ARO aka Azure RedHat OpenShift is a managed Service on Azure - engineered jointly by Microsoft and RedHat engineers. OpenShift being a managed service around vanilla Kubernetes (K8s); ARO brings in the flavour of Azure -
-
Infrastructure Management - Nodes, Managed Disks, VNETs, Subnets, DNS Zones, LoadBalancers etc.
-
Authentication/Authorization - AAD integration, RBAC thru AAD
-
Monitoring - Integration with Azure Monitor (Preview)
-
Storage Management - Storage Classes (azureFile, azureDisk)
-
Security - Private Endpoint connectivity with other Azure services like Azure Storage, Azure KeyVault, Azure SQL, CosmosDB etc.
......and More
Creation of ARO cluster is quite different from traditional PaaS services deployment.
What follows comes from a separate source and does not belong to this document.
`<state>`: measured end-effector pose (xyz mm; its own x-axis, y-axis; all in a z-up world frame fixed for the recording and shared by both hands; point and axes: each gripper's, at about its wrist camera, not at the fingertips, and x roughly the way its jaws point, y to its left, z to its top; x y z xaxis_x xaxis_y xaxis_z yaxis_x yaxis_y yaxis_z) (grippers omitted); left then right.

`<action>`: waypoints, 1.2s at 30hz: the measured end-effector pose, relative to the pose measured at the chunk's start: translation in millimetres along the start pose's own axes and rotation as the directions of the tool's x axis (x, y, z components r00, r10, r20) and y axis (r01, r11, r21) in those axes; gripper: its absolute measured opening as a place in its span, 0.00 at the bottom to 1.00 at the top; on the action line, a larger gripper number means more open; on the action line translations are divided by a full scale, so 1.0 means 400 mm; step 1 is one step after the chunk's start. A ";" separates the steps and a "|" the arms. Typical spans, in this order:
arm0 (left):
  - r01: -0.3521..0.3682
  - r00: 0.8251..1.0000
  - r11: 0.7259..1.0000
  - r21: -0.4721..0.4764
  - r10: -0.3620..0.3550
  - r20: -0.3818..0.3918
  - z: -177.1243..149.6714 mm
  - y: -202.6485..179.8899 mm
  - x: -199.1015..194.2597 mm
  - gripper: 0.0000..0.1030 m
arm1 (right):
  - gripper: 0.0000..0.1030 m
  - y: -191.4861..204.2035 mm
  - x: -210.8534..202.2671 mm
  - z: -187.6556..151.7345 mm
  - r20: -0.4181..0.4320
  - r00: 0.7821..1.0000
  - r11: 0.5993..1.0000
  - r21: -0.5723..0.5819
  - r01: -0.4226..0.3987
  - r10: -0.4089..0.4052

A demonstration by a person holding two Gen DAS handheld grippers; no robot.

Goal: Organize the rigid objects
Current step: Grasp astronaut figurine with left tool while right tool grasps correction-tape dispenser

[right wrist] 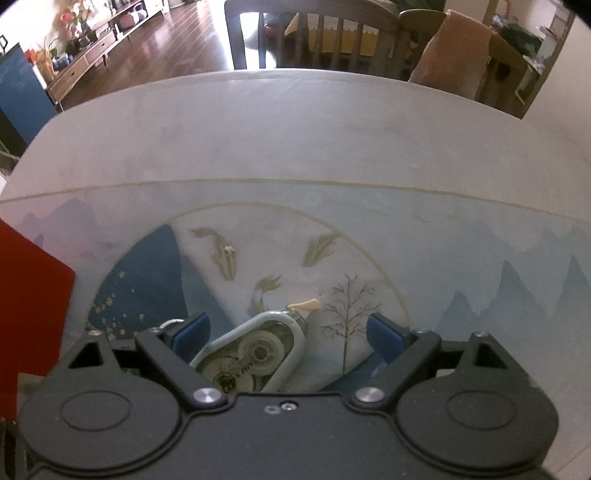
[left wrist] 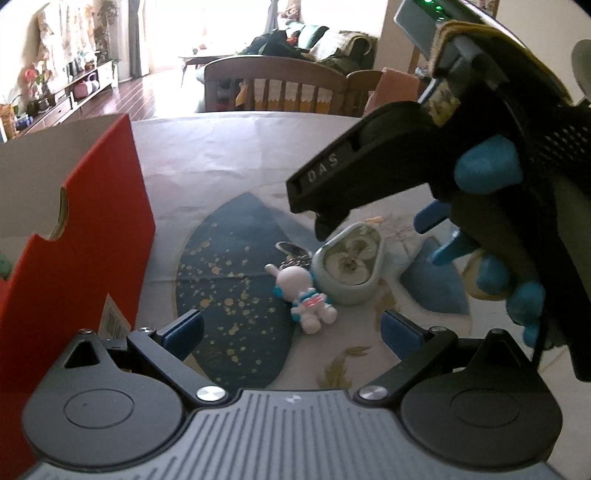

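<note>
A pale green correction-tape dispenser (left wrist: pixel 349 266) lies on the patterned tablecloth (left wrist: pixel 229 173), with a white astronaut keychain (left wrist: pixel 308 297) just left of it. My left gripper (left wrist: pixel 291 326) is open and empty, low over the cloth in front of the astronaut. In the left wrist view the right gripper's body (left wrist: pixel 369 162) hovers right above the dispenser. In the right wrist view the dispenser (right wrist: pixel 255 352) lies between the open fingers of my right gripper (right wrist: pixel 288 332), nearer the left finger, untouched by the pads.
A red cardboard box (left wrist: pixel 85 236) with an open top stands at the left; its corner shows in the right wrist view (right wrist: pixel 33 295). Wooden chairs (right wrist: pixel 317 33) stand behind the table's far edge. A small orange scrap (right wrist: pixel 304 304) lies by the dispenser.
</note>
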<state>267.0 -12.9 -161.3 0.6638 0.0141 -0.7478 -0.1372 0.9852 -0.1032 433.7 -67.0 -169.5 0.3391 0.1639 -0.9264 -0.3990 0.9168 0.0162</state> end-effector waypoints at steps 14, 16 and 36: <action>-0.021 1.000 0.999 0.038 0.021 0.018 -0.004 -0.004 0.030 0.99 | 0.87 -0.085 -0.004 -0.052 -0.002 1.000 0.999 -0.036 0.008 -0.008; -0.024 1.000 0.999 0.045 0.023 0.020 0.000 -0.008 0.036 0.98 | 0.86 -0.110 -0.009 -0.060 0.005 1.000 0.999 -0.032 0.005 -0.005; -0.038 0.999 0.990 0.134 0.036 0.019 0.037 -0.041 0.066 0.37 | 0.49 -0.098 -0.071 -0.130 0.083 0.992 0.984 -0.160 -0.084 0.098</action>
<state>297.8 -26.1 -169.7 0.6722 0.0528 -0.7385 -0.0626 0.9979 0.0144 395.3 -126.6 -163.5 0.3676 0.2828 -0.8860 -0.5569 0.8299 0.0338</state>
It is not only the cluster that one should be considering; there are other surrounding services (read Infrastructure services) that also should be taken into account, while planning for ARO cluster.
Actually these services around ARO cluster are more important and critical to manage for the proper functioning of the cluster; and also following all the best practices.
Let us divide the entire set of activities into 3 broad categories -
- Day-0: Planning Phase
- Day-1: Execution and Hardening Phase
- Day-2: Deployment Phase
This is to ensure a proper RBAC is implemented providing restricted access to various components within the ARO cluster.
- At least 3 Primary roles to be considered - Cluster Admin, Architects/Managers and Developers. Based on requirement more cna be thought of
- These groups would be added as OpenShift group objects with clear segregation of responsibilities
- All access to Cluster Admins
- Less Access to Architects but enough to manage the entire cluster operation - Deployment, Monitoring, Troubleshooting, Security etc.
- Least access to Developers - Primarily to allow them to deploy using Code changes and CI/CD; but provide the amount of access to perform basic application management like Pods, Deployments, Services etc.
- Actual Role Assignment and Role Bindings would happen on Day-1
-
Hub-n-Spoke Or Dedicated
-
Preferred is Hub-n-Spoke as it makes entire topology flexible
-
In both the cases decide on the list of VNETs and Subnets to used (Existing or New). At the minimum following is the list that are needed -
VNETs -
-
Hub VNET - Contains Subnets that are used across multiple resources, clusters or services e.g.
- Application Gateway Subnet - /27 should be a good choice for Dev/UAT and Prod both
- Select Standard_V2 at least and WAF_V2 if WAF service is needed as well
- Used as external LoadBalancer, performs SSL Offloading (optional), maintains a backend pool of Private IPs - e.g. Private IP of Nginx Ingress controller. This way communication remains secure yet flexible
- Bastion Host Subnet - /29 should be a good choice for Dev/UAT and Prod both
- Primarily used for connecting to Private resources within the Architecture e.g. Private ARO cluster
- Should have all necessary s/w to be installed viz.
- Docker
- Kubectl
- Azure CLI
- Helm
- Git, Any GitHub Client
- PowerShell Core
- VS Code IDE and associated plugins - azure, git, PowerShell
- Firewall Subnet (Optional) - https://docs.microsoft.com/en-us/azure/firewall/features
- Gateway Subnet (Optional) - For On-Prem Connectivity over site-to-site or point-to-site
- Application Gateway Subnet - /27 should be a good choice for Dev/UAT and Prod both
-
ARO+ VNET - /20 for Dev and /18 for Prod at least
-
ARO subnet - A completely dedicated Subnet for ARO cluster. No other resources to be planned on this.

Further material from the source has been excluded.